**What you should do**
Restate the listing word for word. Stop at the line that holds "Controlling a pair", include it, and leave out all pictures.

**Dataset excerpt**
■ ■ ■ ■ ■
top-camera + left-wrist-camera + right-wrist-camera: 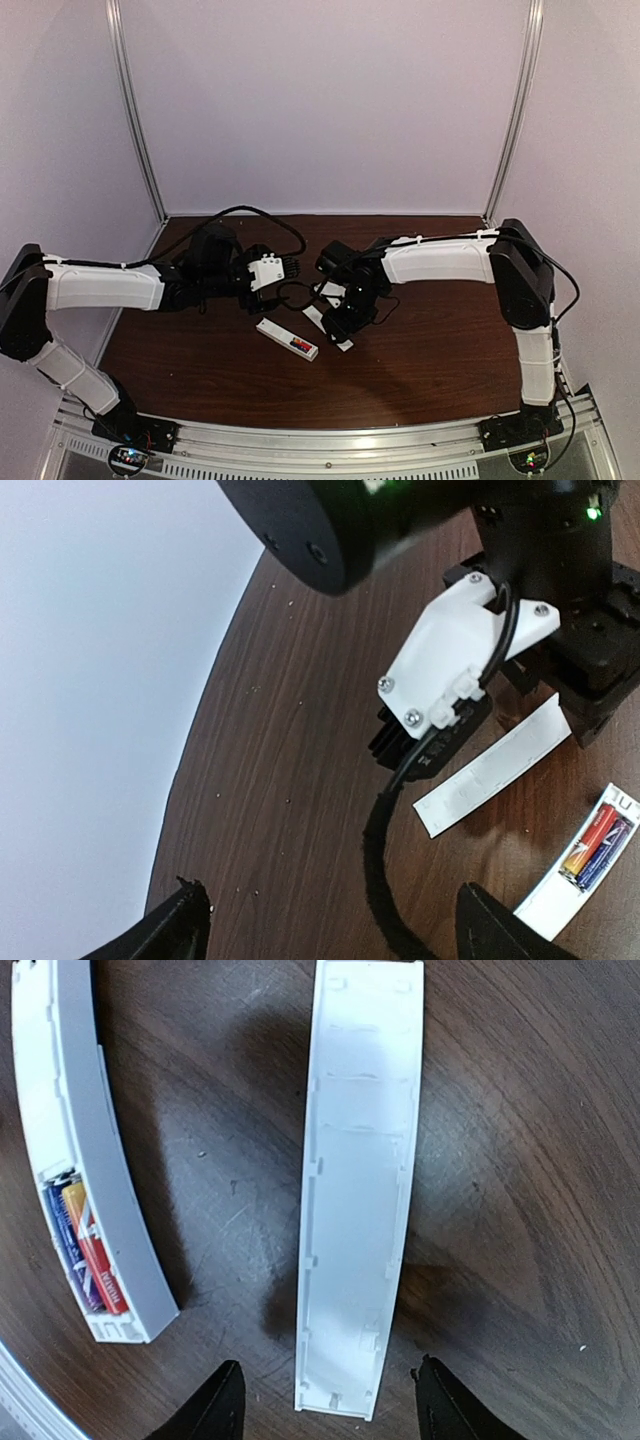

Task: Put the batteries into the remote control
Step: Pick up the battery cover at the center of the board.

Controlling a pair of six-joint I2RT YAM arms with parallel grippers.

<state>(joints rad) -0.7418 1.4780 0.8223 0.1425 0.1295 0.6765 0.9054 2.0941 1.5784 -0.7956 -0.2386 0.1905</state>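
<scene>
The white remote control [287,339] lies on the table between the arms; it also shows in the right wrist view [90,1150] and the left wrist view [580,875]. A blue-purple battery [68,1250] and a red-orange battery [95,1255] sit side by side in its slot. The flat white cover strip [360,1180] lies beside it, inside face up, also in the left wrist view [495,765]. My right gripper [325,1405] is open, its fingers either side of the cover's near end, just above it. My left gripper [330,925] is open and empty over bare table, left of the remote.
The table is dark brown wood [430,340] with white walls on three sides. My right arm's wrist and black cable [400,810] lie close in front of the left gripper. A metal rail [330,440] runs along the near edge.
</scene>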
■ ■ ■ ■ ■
**Written reply**
top-camera + left-wrist-camera + right-wrist-camera: 

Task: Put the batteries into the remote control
Step: Pick up the battery cover at the center of the board.

Controlling a pair of six-joint I2RT YAM arms with parallel grippers.

Nothing else belongs in the output.